WORK TASK: Report the count of lines below that include "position", without any other text.

---+---

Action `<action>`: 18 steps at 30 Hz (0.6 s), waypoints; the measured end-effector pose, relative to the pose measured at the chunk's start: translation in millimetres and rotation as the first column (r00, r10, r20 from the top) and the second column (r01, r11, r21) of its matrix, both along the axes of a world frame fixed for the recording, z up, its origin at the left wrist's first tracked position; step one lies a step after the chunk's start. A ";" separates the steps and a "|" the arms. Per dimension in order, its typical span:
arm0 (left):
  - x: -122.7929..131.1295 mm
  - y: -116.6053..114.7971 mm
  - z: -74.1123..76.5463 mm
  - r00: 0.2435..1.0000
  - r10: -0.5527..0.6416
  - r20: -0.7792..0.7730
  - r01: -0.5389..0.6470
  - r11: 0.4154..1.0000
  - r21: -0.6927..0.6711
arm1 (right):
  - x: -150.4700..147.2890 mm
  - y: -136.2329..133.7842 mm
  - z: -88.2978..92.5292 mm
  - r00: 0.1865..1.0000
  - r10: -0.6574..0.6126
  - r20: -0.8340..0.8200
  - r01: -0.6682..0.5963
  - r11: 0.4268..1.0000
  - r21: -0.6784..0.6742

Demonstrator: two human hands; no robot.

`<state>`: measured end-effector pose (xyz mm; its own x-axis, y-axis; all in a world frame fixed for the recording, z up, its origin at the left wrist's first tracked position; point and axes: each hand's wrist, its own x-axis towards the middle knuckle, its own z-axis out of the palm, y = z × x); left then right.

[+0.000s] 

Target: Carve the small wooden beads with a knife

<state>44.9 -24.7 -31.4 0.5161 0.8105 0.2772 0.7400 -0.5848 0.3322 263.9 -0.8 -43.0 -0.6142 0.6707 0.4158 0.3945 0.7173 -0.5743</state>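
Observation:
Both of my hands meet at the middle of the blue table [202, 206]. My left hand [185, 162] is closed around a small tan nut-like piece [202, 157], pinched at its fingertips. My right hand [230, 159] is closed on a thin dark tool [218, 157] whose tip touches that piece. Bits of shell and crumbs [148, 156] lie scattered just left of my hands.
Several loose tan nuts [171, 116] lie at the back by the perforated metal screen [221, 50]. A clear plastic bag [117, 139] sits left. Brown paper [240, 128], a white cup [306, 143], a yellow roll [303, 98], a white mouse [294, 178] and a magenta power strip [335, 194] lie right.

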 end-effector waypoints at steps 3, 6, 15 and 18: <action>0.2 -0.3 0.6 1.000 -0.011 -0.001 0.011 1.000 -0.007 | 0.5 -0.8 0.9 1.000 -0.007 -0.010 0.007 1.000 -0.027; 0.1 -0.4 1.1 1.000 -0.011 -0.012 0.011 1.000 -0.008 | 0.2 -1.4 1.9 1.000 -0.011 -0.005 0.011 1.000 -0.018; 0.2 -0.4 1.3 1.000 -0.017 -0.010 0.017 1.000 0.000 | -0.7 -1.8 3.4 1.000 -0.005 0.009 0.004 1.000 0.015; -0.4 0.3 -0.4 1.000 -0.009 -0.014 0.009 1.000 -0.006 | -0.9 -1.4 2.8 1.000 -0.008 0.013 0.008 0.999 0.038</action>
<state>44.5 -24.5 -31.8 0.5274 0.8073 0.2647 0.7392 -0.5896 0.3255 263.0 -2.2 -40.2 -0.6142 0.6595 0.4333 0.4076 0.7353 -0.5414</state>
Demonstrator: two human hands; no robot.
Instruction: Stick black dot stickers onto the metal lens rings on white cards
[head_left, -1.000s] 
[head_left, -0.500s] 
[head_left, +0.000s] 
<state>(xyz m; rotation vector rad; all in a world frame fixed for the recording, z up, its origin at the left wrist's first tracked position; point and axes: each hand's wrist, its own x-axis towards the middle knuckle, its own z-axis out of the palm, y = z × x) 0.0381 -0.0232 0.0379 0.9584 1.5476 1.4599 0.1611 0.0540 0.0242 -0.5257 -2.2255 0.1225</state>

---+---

RESULT BELOW: 3